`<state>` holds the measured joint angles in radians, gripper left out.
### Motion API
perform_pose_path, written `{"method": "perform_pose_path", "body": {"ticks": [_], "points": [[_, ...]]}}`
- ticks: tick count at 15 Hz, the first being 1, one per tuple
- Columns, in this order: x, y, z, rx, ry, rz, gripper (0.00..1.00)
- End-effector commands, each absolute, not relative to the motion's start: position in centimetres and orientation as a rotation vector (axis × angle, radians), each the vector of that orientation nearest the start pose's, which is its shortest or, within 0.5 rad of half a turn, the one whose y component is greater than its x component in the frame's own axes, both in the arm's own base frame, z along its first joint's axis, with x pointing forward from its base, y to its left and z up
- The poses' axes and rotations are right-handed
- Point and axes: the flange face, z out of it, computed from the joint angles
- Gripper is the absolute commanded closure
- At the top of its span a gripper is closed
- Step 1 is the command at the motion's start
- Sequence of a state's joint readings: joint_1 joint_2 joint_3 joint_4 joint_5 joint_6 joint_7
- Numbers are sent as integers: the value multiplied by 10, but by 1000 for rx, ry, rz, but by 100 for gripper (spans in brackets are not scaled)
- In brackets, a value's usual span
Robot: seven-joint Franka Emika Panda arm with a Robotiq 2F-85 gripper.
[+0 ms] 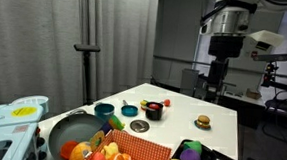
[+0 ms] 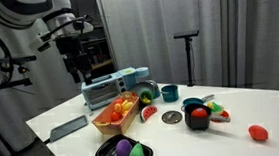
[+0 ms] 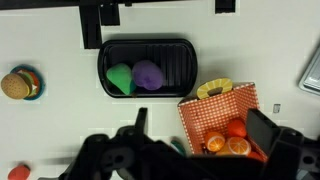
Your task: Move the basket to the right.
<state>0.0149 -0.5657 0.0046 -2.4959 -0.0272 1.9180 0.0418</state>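
Note:
The basket is tan and woven with a red-orange checked lining and holds orange fruit toys. It stands near the table's front edge in an exterior view. It also shows in the other exterior view and in the wrist view. My gripper hangs high above the table, well clear of the basket, and also shows in an exterior view. In the wrist view its two dark fingers are spread wide and empty, with the basket seen far below between them.
A black tray with purple and green toys lies beside the basket. A dark round pan, teal bowl, black bowl, toy burger and light blue appliance share the white table.

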Motion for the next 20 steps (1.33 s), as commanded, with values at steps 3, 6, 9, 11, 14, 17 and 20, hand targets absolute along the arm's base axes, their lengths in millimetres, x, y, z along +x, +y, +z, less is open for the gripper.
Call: {"method": "perform_pose_path", "body": {"ticks": [3, 6, 9, 11, 14, 17, 20], "points": [[376, 6, 479, -3170, 21, 19, 0], [376, 6, 479, -3170, 21, 19, 0], [376, 6, 479, -3170, 21, 19, 0], [377, 2, 480, -3173, 38, 13, 0], [389, 3, 477, -3170, 6, -29, 0], [407, 7, 472, -3175, -23, -109, 0], [432, 16, 458, -3171, -42, -134, 0]]}}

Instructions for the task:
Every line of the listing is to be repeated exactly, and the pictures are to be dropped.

Solution to this exercise:
`<state>` holds the measured joint angles in radians, gripper left out.
### Motion API
perform_pose_path, written `{"method": "perform_pose_path", "body": {"ticks": [_], "points": [[_, ...]]}}`
- ticks: tick count at 15 Hz, the first being 1, one per tuple
- Columns, in this order: x, y, z, rx, ry, rz, gripper (0.00..1.00)
- End-effector commands, each absolute, not relative to the motion's start: position in centimetres and orientation as a rotation vector (axis × angle, radians), each the vector of that orientation nearest the start pose's, which is its shortest or, within 0.5 rad of half a turn, the one whose y component is greater than its x component in the frame's own axes, both in the arm's own base frame, z along its first joint's axis, with x pointing forward from its base, y to its left and z up
- The poses' axes and rotations are right-handed
- Point and axes: the flange face, z out of it, computed from the joint angles
- Gripper is the absolute commanded closure
- At the top of its span a gripper is closed
- Step 1 is the command at the motion's start
- Sequence of a state's joint readings: joint_1 joint_2 joint_3 joint_4 joint_5 joint_6 joint_7
- Numbers are sent as integers: the value multiplied by 10, but by 1000 for rx, ry, rz, but by 100 for gripper (spans in brackets are not scaled)
- In brackets, a value's usual span
Robot: seven-joint Franka Emika Panda arm with a Robotiq 2F-85 gripper.
[+0 ms] 
[+0 ms] 
[+0 ms] 
Your task: Move the basket to the right.
<state>0.0149 -0.5657 0.0046 -2.4959 -0.0272 1.9180 0.0418</state>
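Note:
The basket is tan and woven with a red-orange checked lining and holds orange fruit toys. It stands near the table's front edge in an exterior view. It also shows in the other exterior view and in the wrist view. My gripper hangs high above the table, well clear of the basket, and also shows in an exterior view. In the wrist view its two dark fingers are spread wide and empty, with the basket seen far below between them.
A black tray with purple and green toys lies beside the basket. A dark round pan, teal bowl, black bowl, toy burger and light blue appliance share the white table.
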
Motion for the next 20 steps (1.33 s), as commanded, with values at steps 3, 6, 9, 11, 14, 17 and 20, hand targets absolute along the arm's base axes, their lengths in millimetres, x, y, z along +x, +y, +z, less is open for the gripper.
Call: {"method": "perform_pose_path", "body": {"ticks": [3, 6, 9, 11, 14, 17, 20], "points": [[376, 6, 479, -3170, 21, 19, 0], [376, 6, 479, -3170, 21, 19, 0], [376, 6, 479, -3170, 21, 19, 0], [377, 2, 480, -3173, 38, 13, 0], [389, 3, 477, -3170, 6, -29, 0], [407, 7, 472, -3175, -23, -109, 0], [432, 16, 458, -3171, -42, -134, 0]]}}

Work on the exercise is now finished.